▸ Aim of the exercise
The entries follow. Copy every line in which "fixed" appears.

[Stored data entries]

┄┄┄┄┄┄┄┄┄┄┄┄┄┄┄┄┄┄┄┄

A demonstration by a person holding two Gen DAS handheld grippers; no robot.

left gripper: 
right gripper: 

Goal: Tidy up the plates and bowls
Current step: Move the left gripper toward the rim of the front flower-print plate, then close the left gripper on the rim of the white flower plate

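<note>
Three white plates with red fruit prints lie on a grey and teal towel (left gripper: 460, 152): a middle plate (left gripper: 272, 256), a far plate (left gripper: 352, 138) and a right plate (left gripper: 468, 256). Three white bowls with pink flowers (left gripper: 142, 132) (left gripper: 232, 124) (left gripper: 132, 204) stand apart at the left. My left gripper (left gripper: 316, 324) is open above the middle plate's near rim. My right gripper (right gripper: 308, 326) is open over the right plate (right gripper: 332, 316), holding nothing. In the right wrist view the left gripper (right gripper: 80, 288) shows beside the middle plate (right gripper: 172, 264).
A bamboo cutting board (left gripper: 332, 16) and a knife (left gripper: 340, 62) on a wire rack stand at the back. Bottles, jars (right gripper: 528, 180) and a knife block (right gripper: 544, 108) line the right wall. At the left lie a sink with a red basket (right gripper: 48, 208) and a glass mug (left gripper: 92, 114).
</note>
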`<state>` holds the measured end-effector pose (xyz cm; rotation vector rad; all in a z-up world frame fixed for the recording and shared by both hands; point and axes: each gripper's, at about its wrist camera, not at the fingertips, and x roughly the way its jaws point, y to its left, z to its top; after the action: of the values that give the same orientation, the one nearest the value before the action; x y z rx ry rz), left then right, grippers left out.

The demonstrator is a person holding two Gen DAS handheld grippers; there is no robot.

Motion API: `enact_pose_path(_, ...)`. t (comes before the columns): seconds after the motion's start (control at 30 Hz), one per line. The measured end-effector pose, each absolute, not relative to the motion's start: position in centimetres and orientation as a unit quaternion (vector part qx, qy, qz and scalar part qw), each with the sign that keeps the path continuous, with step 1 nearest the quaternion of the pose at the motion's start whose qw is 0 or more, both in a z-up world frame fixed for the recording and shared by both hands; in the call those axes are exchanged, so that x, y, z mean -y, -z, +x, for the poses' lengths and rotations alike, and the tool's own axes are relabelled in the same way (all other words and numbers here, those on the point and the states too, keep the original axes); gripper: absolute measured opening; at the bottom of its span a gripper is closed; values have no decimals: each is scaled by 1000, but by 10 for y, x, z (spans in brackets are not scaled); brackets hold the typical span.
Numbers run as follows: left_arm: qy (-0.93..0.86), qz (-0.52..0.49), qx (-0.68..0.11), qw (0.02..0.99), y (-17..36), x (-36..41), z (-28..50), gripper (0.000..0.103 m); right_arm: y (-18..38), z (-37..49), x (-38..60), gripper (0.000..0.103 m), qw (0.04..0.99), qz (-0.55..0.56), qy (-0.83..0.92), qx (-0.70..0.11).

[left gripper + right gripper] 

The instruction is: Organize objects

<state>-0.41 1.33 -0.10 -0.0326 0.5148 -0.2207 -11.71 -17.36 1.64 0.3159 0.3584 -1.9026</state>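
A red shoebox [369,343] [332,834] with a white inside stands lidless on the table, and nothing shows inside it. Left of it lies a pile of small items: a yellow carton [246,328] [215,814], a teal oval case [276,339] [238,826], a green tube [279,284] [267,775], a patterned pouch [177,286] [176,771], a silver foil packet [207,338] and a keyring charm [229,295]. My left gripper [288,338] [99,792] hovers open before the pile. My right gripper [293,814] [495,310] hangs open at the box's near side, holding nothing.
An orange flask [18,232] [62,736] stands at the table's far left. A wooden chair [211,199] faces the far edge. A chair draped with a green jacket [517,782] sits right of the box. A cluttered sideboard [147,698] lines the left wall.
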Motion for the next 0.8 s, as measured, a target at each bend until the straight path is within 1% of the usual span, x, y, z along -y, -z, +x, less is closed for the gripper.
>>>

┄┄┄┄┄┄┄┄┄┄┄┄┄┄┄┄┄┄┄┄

▸ Solution
`<state>` holds the measured end-effector pose (xyz cm; rotation vector rad; all in a z-up world frame fixed for the recording and shared by both hands; point and axes: each gripper's, at about its wrist camera, not at the fingertips, and x roughly the way its jaws point, y to its left, z to its top; after the action: of the values that give the same orientation, the one nearest the value before the action; x y z rx ry rz), left then right, grippers left out.
Motion API: `enact_pose_path(_, ...)`. t (comes before the columns): seconds after the motion's start (control at 30 Hz), one per line. The measured end-effector pose, each absolute, not relative to the motion's start: position in centimetres and orientation as a unit quaternion (vector part qx, qy, qz and scalar part qw), each with the sign that keeps the path continuous, with step 1 nearest the quaternion of the pose at the motion's start whose qw is 0 or more, both in a z-up world frame fixed for the recording and shared by both hands; in the call those axes are exchanged, so that x, y, z mean -y, -z, +x, for the poses' lengths and rotations alike, and the tool's own axes are relabelled in the same way (all other words and numbers here, those on the point and the states too, keep the original axes); gripper: absolute measured opening; at the bottom of its span a gripper is closed; values have no decimals: each is scaled by 1000, but by 10 for y, x, z (spans in brackets are not scaled); brackets hold the typical span.

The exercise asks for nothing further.